Memory-oriented optimization techniques for dealing with performance bottlenecks: Part 1 -

Memory-oriented optimization techniques for dealing with performance bottlenecks: Part 1

(Editor’s Note : In a two part article from High Performance Embedded Computing author Wayne Wolf examines how to overcome system performance bottlenecks with memory-oriented programming and compiler techniques. Part 1: loop transformations and a variety of global-, cache-, and scratchpad-oriented optimizations . )

Memory is a key bottleneck in embedded systems. Many embedded computing applications spend a lot of their time accessing memory. The memory system is a prime determinant of not only performance but also energy consumption.

Memory system optimizations can target any stage of the memory hierarchy. A large variety of techniques have been developed by both the general-purpose and embedded communities to optimize cache performance. More recently, optimization techniques for scratch pad memories have been developed. Optimizations can also target main memories, particularly when they are partitioned.

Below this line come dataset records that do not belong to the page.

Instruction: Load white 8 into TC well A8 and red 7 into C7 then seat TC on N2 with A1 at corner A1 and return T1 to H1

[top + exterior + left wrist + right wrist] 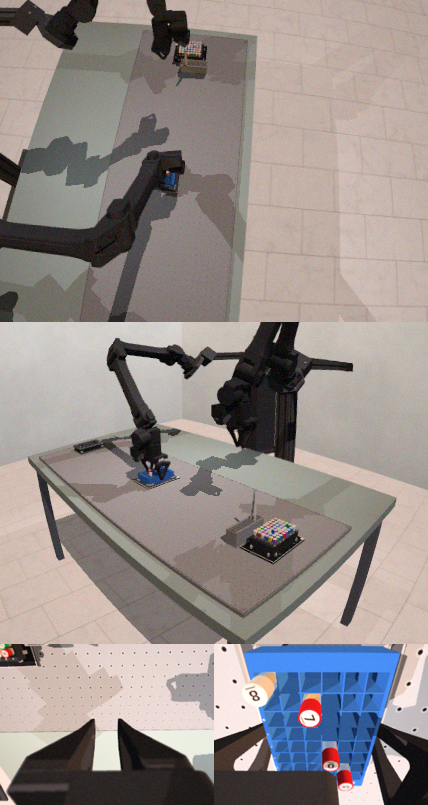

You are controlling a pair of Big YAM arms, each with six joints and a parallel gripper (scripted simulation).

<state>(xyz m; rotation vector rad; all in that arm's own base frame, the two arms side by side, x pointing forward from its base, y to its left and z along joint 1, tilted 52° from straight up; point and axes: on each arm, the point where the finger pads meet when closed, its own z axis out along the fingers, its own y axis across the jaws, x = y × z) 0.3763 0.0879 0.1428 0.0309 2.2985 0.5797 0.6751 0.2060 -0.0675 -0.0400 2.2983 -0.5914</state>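
Observation:
The blue tube carrier TC (170,181) (165,476) (322,658) stands on its outlined spot. My right gripper (156,470) is low over it, shut on its two long sides. In the right wrist view, white vial 8 (254,695) stands in the top left corner well. Red vial 7 (309,717) stands in the second row, third from left. Two more red-capped vials (330,764) (345,785) show lower down. My left gripper (106,724) (236,441) is narrowly open and empty, high above the table. Forceps T1 (253,504) stand upright at holder H1 (242,529) (193,69).
Rack R1 (259,545), full of coloured caps, sits in its nest beside H1. The raised nest N2 (88,446) is at the far left of the exterior view, beyond TC. The right arm's links cross above the table near TC.

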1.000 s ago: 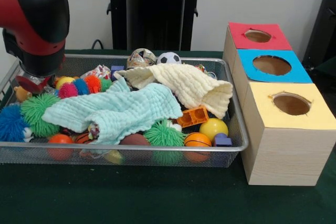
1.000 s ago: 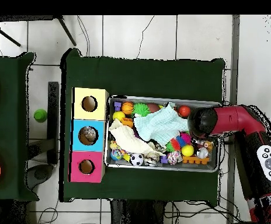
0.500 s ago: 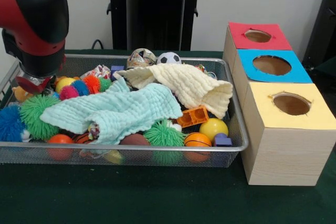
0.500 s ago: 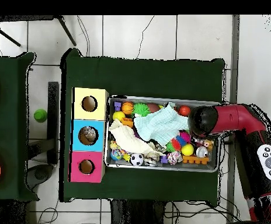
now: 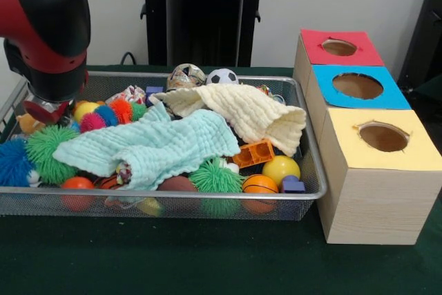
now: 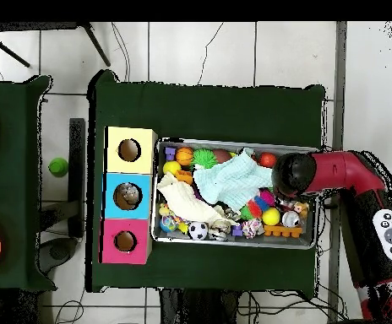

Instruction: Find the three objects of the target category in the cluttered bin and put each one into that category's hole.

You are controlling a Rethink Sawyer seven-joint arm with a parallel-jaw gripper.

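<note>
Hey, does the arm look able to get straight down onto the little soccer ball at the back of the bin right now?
Probably yes. The soccer ball lies uncovered against the bin's back rim, beside the cream cloth rather than under it. The arm hangs over the bin's opposite end, so it would have to travel across.

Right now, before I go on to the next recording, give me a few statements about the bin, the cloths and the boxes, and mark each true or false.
1. The mint cloth lies over toys in the mesh bin. True.
2. The three boxes stand in a row beside the bin, with the yellow-topped box nearest the front camera. True.
3. The soccer ball sits inside the blue-topped box. False: it lies in the bin, at its far edge.
4. The arm hovers over the boxes. False: it is over the bin's opposite end.
5. The cream cloth hangs out onto the table. False: it stays within the bin.
</note>
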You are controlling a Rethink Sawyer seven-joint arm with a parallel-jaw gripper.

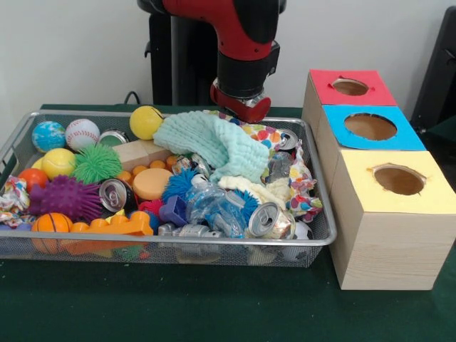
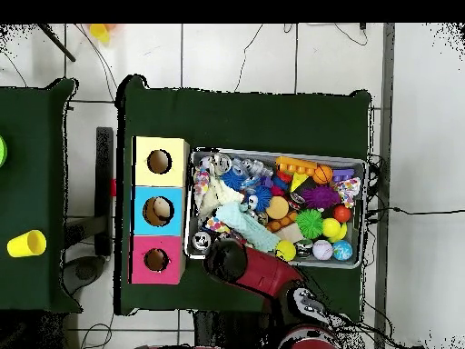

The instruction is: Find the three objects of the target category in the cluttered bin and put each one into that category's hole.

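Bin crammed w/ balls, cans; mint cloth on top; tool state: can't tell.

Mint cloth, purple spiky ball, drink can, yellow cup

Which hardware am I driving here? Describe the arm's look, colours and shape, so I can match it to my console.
One thick, rounded arm with glossy red shells broken by a black cylindrical segment. Its lowest visible part is a red rounded wrist cap with a pale ring above it. The overhead view shows the same red casing with black joints. No markings can be made out, and the fingers are hidden.
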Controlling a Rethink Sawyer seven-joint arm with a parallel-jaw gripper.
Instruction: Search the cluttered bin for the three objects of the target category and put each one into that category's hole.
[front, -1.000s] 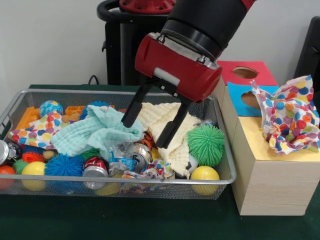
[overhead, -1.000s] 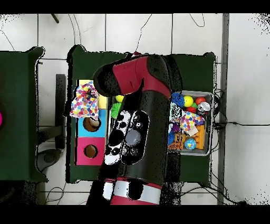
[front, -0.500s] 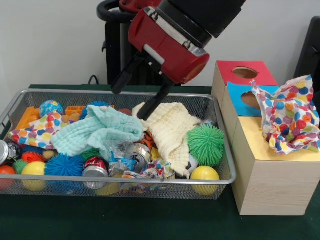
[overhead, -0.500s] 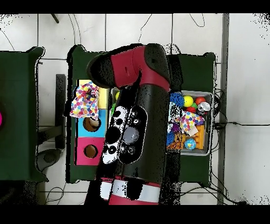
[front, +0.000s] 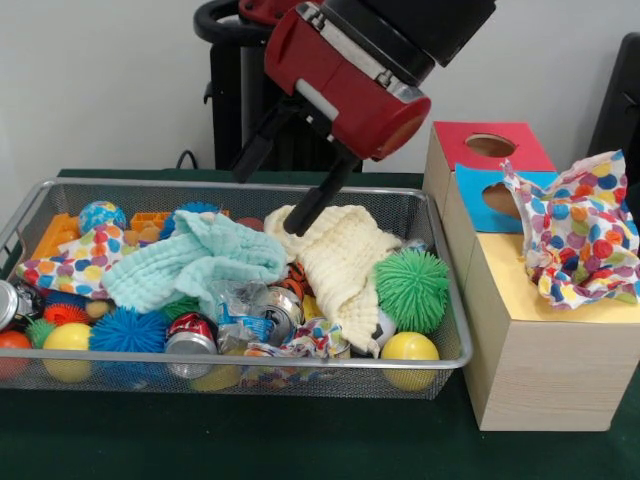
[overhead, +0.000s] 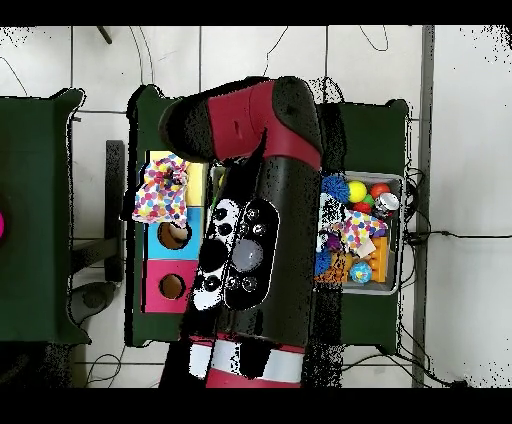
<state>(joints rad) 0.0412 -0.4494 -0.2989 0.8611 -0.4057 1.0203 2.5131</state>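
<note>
My gripper (front: 272, 190) hangs open and empty above the middle of the wire bin (front: 120, 362). Its black fingertips (front: 298, 218) stand just over a cream cloth (front: 340, 255). A mint cloth (front: 195, 260) lies to the left of that one, and a polka-dot cloth (front: 70, 262) lies at the bin's left end. Another polka-dot cloth (front: 580, 240) is bunched on the yellow top of the wooden box (front: 540, 370). Seen from overhead, my arm (overhead: 255, 230) covers the gripper and most of the bin, and the polka-dot cloth (overhead: 160, 190) shows on the box.
The box also has a red panel with a hole (front: 490, 145) and a blue panel with a hole (front: 500, 200). Around the cloths, the bin holds crushed cans (front: 190, 335), spiky balls (front: 412, 288), yellow balls (front: 410, 347) and orange blocks (front: 55, 235).
My gripper rose out of the bin from between the mint and cream cloths, open and empty. In the last half second it shifted slightly right.
</note>
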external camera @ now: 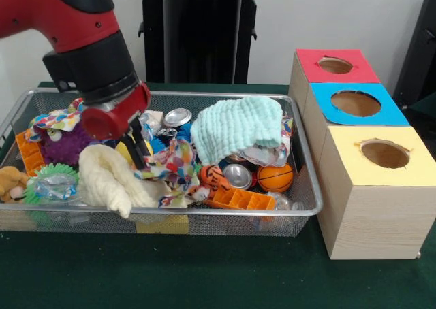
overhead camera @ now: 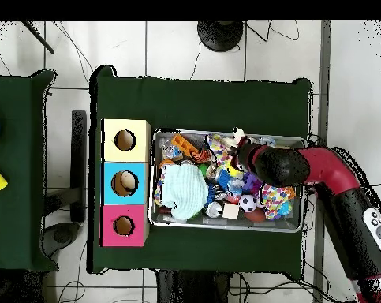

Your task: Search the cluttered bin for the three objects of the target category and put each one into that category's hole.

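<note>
The wire-mesh bin (external camera: 204, 95) is full of clutter; it also shows in the overhead view (overhead camera: 225, 226). My gripper (external camera: 139, 158) reaches down into the bin's left half, at the left edge of a white polka-dot fabric piece (external camera: 172, 163). From above, the arm's end (overhead camera: 252, 160) covers the gripper, beside that piece (overhead camera: 220, 144). A second polka-dot piece (external camera: 53, 122) lies at the far left on a purple toy, and also shows in the overhead view (overhead camera: 277, 194). No third piece shows. The yellow-topped box's hole (external camera: 385, 154) is right of the bin, and shows from above (overhead camera: 125, 140).
A cream fluffy cloth (external camera: 109, 180) lies just left of the gripper. A mint-green waffle cloth (external camera: 238, 128) covers the bin's middle right. Cans, a small basketball (external camera: 275, 178), a tiger toy and orange plastic lie around. Blue-topped (external camera: 355, 103) and red-topped (external camera: 335, 65) boxes stand behind the yellow one.
</note>
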`<action>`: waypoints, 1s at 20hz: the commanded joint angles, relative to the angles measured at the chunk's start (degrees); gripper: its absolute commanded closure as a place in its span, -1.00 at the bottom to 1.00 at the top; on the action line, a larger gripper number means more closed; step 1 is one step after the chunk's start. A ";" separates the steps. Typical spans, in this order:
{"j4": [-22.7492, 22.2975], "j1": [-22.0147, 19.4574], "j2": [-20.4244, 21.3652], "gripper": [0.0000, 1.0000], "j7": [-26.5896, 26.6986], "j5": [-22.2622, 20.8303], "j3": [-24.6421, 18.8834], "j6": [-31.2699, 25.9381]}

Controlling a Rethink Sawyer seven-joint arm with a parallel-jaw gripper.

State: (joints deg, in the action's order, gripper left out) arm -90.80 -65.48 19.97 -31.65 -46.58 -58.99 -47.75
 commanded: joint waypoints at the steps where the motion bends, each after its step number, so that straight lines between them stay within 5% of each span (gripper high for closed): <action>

Memory system optimizations can target either data or instructions. Array optimizations are an important class of data-oriented optimizations. Control flow analysis leads to methods for improving the cache behavior of instructions. Global memory analysis is particularly important in embedded systems.

Many embedded systems are composed of many subsystems that pass data between themselves. The buffers between those subsystems must be carefully sized to avoid both buffer overflows and wasted memory.

Loop Transformations
Some optimizations are applied early during compilation, without detailed knowledge of the target hardware. Such transformations try to expose parallelism that can be used by later stages. Loops are a prime candidate for such transformations since they may provide a great source for data parallelism.

Loop transformations have been studied for decades for use in scientific programs and optimizing compilers. There is not enough space here to do this topic justice; we only introduce a few concepts that illustrate how this body of work can be used.

An ideal loop can be executed entirely in parallel. The code on the left side of Figure 3-15 has a loop body in which all the arrays are indexed only by i . Therefore, no loop iteration depends on any other iteration. As a result, all the loop bodies could be executed in parallel, in any order, without affecting the result. In the code on the right side of the figure, the ith iteration depends on the result of the i – 1th iteration.

Figure 3-15 Parallelism and constraints in loops

In this case, we cannot finish iteration i until i – 1 has also finished, so these loop bodies must be done in the order in which they are enumerated by the loop. Data dependencies from one loop iteration to another are known as loop-carried dependencies

The compiler must schedule operations so that they do not violate the data dependencies—that is, the code does not try to use a value before it has been computed. In general, many possible schedules satisfy the data dependencies, provided that we have a way to enumerate those dependencies. While a single loop may provide some opportunities, a loop nest offers many possibilities for parallelism that require detailed analysis.

As shown in Figure 3-16 , a loop nest is a set of loops, one inside the other. A perfect loop nest has no conditionals inside the nest. An imperfect loop nest has conditionals that cause some statements in the nest to not be executed in some cases.

Figure 3-16: Loop nests

Loop and loop nests have many data dependencies—each operation in each iteration generates its own data dependency. However, we also know that the loop provides structure and regularity that we can exploit. Some possible transformations on loops and loop nests include:

  • Loop permutation changes the order of the loops in the nest.
  • Index rewriting changes the way the loop indexes are expressed.
  • Loop unrolling creates several copies of a loop body and modifies the loop indexes appropriately.
  • Loop splitting takes a loop with multiple operations and creates a separate loop for each operation; loop fusion performs the opposite.
  • Loop tiling splits a loop into a nest of loops, with each inner loop working on a small block of data.
  • Loop padding adds data elements to an array to change how the array maps into the memory system structure.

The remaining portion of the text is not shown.